Übergreifende Informationen zum Projekt

Gut ein Jahr nach dem der Rat der Stadt Duisburg die Einleitung von Vorbereitenden Untersuchungen in den Ortsteilen Bruckhausen/Beeck (Arnold-Overbeck-Straße) und Marxloh beschlossen hat, hat der Rat der Stadt Duisburg das Projekt Grüngürtel Duisburg-Nord beschlossen. Die für Bruckhausen, Beeck (Arnold-Overbeck-Straße) und Marxloh unterschiedlichen Ergebnisse und Konsequenzen in den Stadtteilen mit unterschiedlichen Zielen umgesetzt.
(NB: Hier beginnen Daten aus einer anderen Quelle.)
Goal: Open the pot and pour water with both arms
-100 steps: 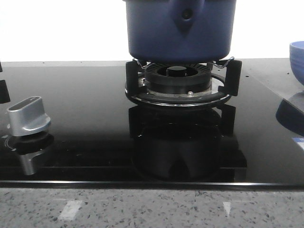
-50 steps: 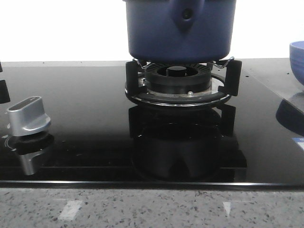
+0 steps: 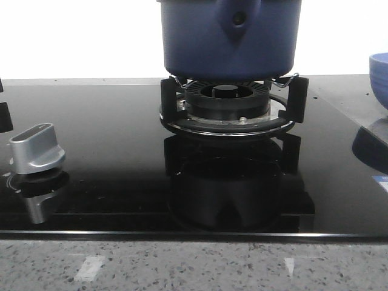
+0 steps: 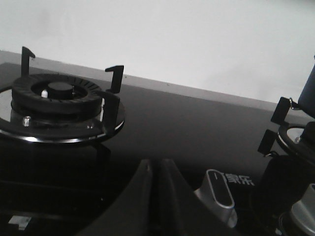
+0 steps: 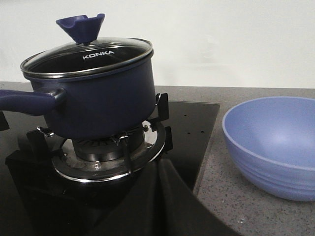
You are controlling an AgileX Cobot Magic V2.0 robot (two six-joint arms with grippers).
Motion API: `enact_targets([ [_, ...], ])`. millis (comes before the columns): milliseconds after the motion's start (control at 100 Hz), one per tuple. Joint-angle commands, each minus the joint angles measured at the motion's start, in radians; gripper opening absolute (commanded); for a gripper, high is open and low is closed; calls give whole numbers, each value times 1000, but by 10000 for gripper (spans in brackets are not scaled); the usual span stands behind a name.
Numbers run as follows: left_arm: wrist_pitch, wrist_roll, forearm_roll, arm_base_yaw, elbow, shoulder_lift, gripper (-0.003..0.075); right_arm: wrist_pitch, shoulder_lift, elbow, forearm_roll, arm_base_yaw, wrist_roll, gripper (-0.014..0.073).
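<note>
The dark navy pot (image 3: 230, 42) stands on the burner grate (image 3: 229, 109) at the middle back of the hob. In the right wrist view the pot (image 5: 98, 96) wears a glass lid (image 5: 87, 56) with a blue cone knob (image 5: 81, 27), and its handle (image 5: 24, 101) points toward the hob's front. My right gripper (image 5: 157, 164) is shut and empty, low in front of that burner and apart from the pot. My left gripper (image 4: 155, 164) is shut and empty above the black glass, between a bare burner (image 4: 59, 96) and a silver knob (image 4: 219, 189).
A light-blue bowl (image 5: 270, 145) sits on the speckled counter right of the hob; its rim shows as the bowl (image 3: 379, 73) at the front view's right edge. A silver control knob (image 3: 36, 148) stands front left. The hob's front edge (image 3: 194, 233) meets the granite counter.
</note>
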Motion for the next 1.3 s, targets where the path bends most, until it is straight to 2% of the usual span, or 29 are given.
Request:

Das Projekt Grüngürtel Duisburg-Nord zielt darauf ab, die Industrienahtlage auf der Grundlage einer einheitlichen Vorbereitung sowie einer flächendeckenden und zeitlich geschlossenen Planungskonzeption und Durchführung koordiniert zu entzerren.

 

Akteure

Die Stadt Duisburg hat die Verfahrenshoheit und übernimmt Aufgaben wie beispielsweise den Grunderwerb und die Bebauungsplanung. Es sind verschiedene Fachämter u. a. das Amt für Stadtentwicklung und Projektmanagement, das Amt für Baurecht und Bauberatung, das Amt für Soziales und Wohnen sowie das Amt für Umwelt und Grün beteiligt.

 

Die EG DU Entwicklungsgesellschaft Duisburg mbH (EG DU) ist Sanierungsträger, der die Arbeit vor Ort organisiert. Hierunter fallen u. a. die Beteiligung der Bürger/-innen, die Aktivierung der Eigentümer/-innen und Gewerbetreibenden hinsichtlich der Aufwertung des Gebäudebestandes und die Umsetzung des Sozialplans.

 

In den Ortsteilen sind die Bewohner/-innen, die aktiven Akteure sowie die vorhandenen Netzwerke, Organisationen, Vereine und bürgerschaftlichen Gremien wichtige Partner der weiteren Entwicklung.

 

Finanzierung

Es werden Gesamtkosten von 71,9 Mio. EUR zur Durchführung der Gesamtmaßnahme geschätzt. Die Finanzierung erfolgt durch Zuwendungen der ThyssenKrupp Steel AG in Höhe von 35,9 Mio. EUR und Fördermittel des Landes/der Europäischen Union von 36,0 Mio. EUR.

 

Die Mitfinanzierung des Projektes Grüngürtel Nord durch die ThyssenKrupp Steel AG stellt eine Novität in der Bundesrepublik Deutschland dar. Erstmals wird eine städtebauliche Sanierungsmaßnahme durch ein privates Unternehmen wesentlich mitfinanziert. Diese Kofinanzierung ermöglicht der Stadt Duisburg die Durchführung einer fachlich gebotenen, an den Grundlagen des Baugesetzbuches orientierten städtebaulichen Sanierungsmaßnahme auch in Zeiten "knapper Kassen".

 

Ohne den Finanzierungsanteil von privater Seite wäre die Finanzierung der Sanierungsmaßnahme durch die Stadt Duisburg als Haushaltssicherungskommune nicht gesichert, daher könnte die Sanierung nicht durchgeführt werden.

 

Laufzeit

Mit dem Ratsbeschluss am 10.12.2007 startete die Umsetzung des Projektes in den drei Ortsteilen. Die Realisierung ist innerhalb von ca. zehn Jahren vorgesehen.